ただし、現状のHISAにはいくつかの改善点があり、著者は今後の方向性を提示しています:
- 第一に、現在はブロックサイズが固定であるため、一つのブロックに無関係な内容と関連する内容が混在している場合、「全体ラベル」の精度が低下する可能性があります。今後は適応的ブロック(Adaptive Block)やオーバーラップブロックの導入、あるいはより優れたブロック特徴計算手法を検討しています。
- 第二に、現在は推論時に直接適用していますが、今後はブロックフィルタリングをモデルと一緒に学習させ、フィルタリングの精度をさらに高めることが考えられます。
- 第三に、現在はインデクサーの速度のみを測定していますが、今後は大規模モデルのサービスフレームワークに統合し、エンドツーエンドのスループットとレイテンシを測定する予定です。
チーム背景
この論文は、北京大学の張牧涵(Zhang Muhan)教授のチームによるものです。
張教授は、北京大学人工知能研究院の終身 tenure-track 助教授および博士課程指導教授を務めています。中国に戻る前は、Facebook AI(現 Meta AI)の研究員として、大規模グラフ学習システムおよび関連問題の研究に従事していました。
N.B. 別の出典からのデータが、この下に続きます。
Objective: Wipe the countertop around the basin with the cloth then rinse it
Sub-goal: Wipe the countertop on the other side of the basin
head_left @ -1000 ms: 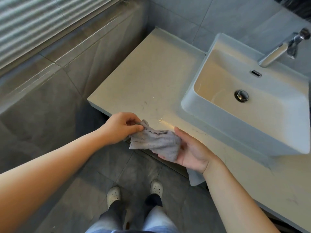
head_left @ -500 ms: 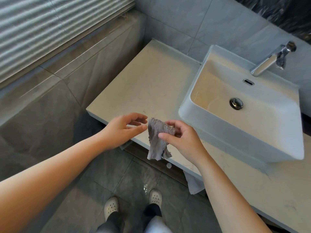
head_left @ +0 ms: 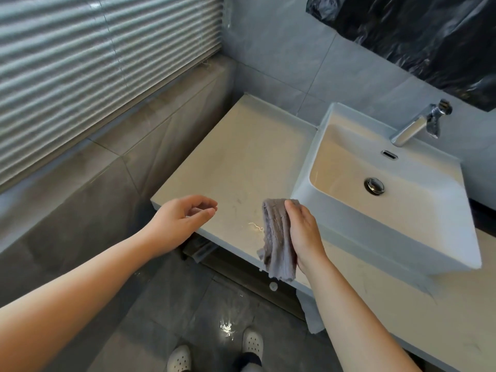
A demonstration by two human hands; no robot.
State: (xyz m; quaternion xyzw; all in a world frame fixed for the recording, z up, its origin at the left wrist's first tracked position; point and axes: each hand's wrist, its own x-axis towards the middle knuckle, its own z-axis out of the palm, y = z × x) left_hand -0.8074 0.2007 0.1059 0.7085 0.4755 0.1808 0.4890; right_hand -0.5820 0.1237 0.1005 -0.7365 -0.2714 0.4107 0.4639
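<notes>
a slatted blind fills the upper left, and below it there is a grey tiled floor. the pale bench runs from the back wall toward the person, and its left part is bare, with some faint marks and a small shine of water near the front edge. a black plastic sheet hangs on the wall at the upper right. the white square basin sits on top of the bench, on the right. the grey cloth is in the right hand, just beside the front left corner of the basin. this hand's fingers are curled over the top of the cloth and grip it, and the rest of the cloth hangs down along the palm, over the front edge of the bench. the left hand hovers at the front left corner of the bench, apart from the cloth, with its fingers loosely curled and holding nothing. a chrome tap stands behind the basin. two white shoes are on the floor beside a wet spot. a round drain is in the basin bottom.
</notes>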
Google Scholarにおける総引用回数は13,000回を超え、筆頭著者としての論文2本はそれぞれ3,100回以上、2,400回以上の引用数を記録しています。また、Elsevierの「世界トップ2%の科学者(生涯影響力ランキング)」に数年連続で選出されています。
Yufei Xu(徐宇飛)氏とFanxu Meng(孟繁続)氏が共同第一著者となっています。